05 November 2015 – Fourth year PhD student Rajiv Ratn Shah, Associate Professor Roger Zimmerman and their collaborators won second place in the Yahoo-flickr Event Summarization Challenge at ACM Multimedia 2015 (MM 2015), which was held in Brisbane, Australia in late October.

ACM Multimedia is a key international event for the gathering of experts and display of innovations in the field of multimedia. The Yahoo-flickr Challenge was part of the Multimedia Grand Challenge, which included a series of challenges that attempted to address pressing societal and industrial multimedia problems. For the Yahoo-flickr Challenge, participants were tasked to ‘automatically uncover structure within a collection of 100 million photos/videos in the form of detecting and identifying events, and summarizing them succinctly for consumer consumption’.
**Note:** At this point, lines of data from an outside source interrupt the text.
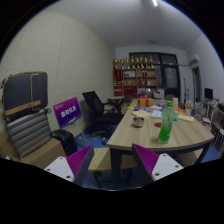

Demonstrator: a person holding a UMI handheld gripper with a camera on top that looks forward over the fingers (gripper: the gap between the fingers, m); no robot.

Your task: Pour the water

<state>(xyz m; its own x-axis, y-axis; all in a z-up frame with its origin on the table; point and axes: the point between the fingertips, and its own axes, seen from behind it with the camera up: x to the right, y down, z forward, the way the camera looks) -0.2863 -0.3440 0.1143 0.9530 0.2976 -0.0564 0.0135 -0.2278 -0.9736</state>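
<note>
Since the gripper (112, 160) hangs well short of the wooden table (135, 135) with its fingers spread and nothing between them, the pouring looks unstarted — judging by this view alone. The green bottle (166, 124) stands upright on the table, well beyond the fingers — reaching, grasping and tipping all remain.

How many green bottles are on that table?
1. A green bottle stands near the front end of the wooden table, beyond the open tool. Small items farther back are too unclear to identify, so others may be hidden.
</note>
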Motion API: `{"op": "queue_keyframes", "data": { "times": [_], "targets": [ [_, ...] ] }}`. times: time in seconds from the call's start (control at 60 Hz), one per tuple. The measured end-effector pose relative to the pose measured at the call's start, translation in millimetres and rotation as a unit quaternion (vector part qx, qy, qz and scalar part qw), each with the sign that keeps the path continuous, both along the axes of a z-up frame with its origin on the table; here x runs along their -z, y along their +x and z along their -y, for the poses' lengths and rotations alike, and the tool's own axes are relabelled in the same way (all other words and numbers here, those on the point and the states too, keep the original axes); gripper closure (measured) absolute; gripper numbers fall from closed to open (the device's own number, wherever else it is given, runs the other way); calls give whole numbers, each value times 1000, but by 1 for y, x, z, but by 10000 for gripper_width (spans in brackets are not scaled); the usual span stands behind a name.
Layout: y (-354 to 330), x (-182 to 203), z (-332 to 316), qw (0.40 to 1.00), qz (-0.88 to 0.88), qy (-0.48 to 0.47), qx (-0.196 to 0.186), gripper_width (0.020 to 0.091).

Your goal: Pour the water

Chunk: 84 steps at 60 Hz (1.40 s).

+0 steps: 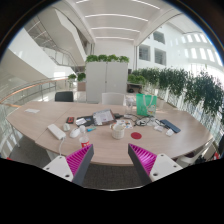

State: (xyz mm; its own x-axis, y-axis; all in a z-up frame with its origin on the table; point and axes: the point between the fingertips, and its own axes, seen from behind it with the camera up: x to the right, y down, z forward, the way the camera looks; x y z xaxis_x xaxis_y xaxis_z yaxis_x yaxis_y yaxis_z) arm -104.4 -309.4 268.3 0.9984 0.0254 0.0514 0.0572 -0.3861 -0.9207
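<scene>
A green translucent pitcher point(146, 103) stands at the far right part of the oval wooden table point(60, 118), with a clear glass point(128, 101) to its left. A white cup point(119, 127) sits nearer the table's middle, beside a red coaster point(137, 134). My gripper point(113, 160) hovers well short of the table's near edge, open, with nothing between its magenta pads point(79, 160). All the objects lie far beyond the fingers.
Papers, a tablet and small items point(82, 121) clutter the table's left middle. Dark chairs point(64, 97) stand at the far side. A white cabinet point(105, 78) with plants rises behind; a row of plants point(190, 90) lines the right side.
</scene>
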Motion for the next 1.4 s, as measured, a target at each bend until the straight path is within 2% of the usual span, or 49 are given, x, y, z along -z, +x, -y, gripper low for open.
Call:
{"op": "queue_keyframes", "data": {
  "times": [0.183, 0.483, 0.75, 1.0, 1.067, 1.1, 1.217, 1.333, 1.367, 1.4],
  "targets": [
    [10, 15, 1, 1000, 1, 6, 27, 281],
    [5, 66, -17, 1000, -12, 6, 14, 279],
    [-65, 122, -47, 997, -50, -1, -59, 276],
    [-150, 180, -146, 990, -47, 15, -132, 279],
    [-162, 198, -174, 989, -39, 13, -140, 297],
    [-161, 209, -189, 989, -38, 11, -144, 278],
    [-173, 206, -227, 989, -51, 23, -136, 275],
    [-182, 211, -258, 988, -42, 33, -148, 278],
    [-184, 210, -263, 987, -37, 34, -154, 313],
    [-188, 215, -266, 986, -33, 28, -161, 448]
  ]
}}
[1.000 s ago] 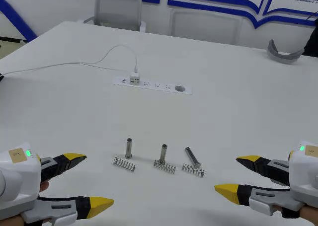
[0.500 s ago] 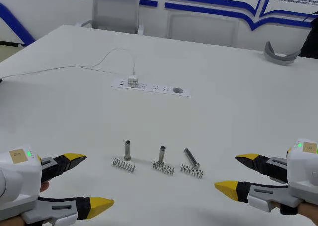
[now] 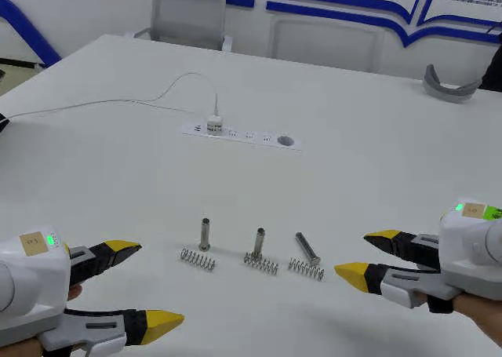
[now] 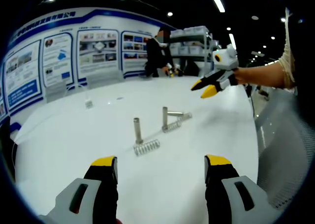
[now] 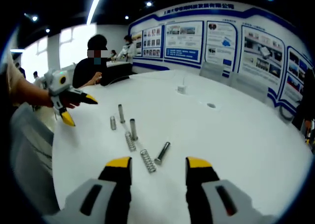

 Rajiv’s team’s solution to the Yahoo-flickr Challenge was EventBuilder. “EventBuilder helps users get a quick overview of different events by first detecting events from the large collection of user generated content (UGC), such as photos and videos from Flickr, and next producing text summaries from descriptions of UGC and Wikipedia. Moreover, our system provides a visualization of UGC using representative photos and videos on Google Map to show the geographical distribution of event. Experiments and user studies confirm that our system is fast, scalable, and provides useful event summaries.”

Speaking about the experience, Rajiv added, “It is challenging to build a real-time system that produces summaries from a large collection of UGC. Moreover, usually the metadata such as tags, descriptions, and others are noisy and it is difficult to extract useful semantic information from there. This system requires the understanding of multidisciplinary areas such as multimedia, database, NLP, and others. We [managed to] build a very fast and interactive event summarization system which produces event summaries in run-time from a large collection of photos and videos. Moreover, the representative photos and videos detected by our system are very accurate and relevant to events.”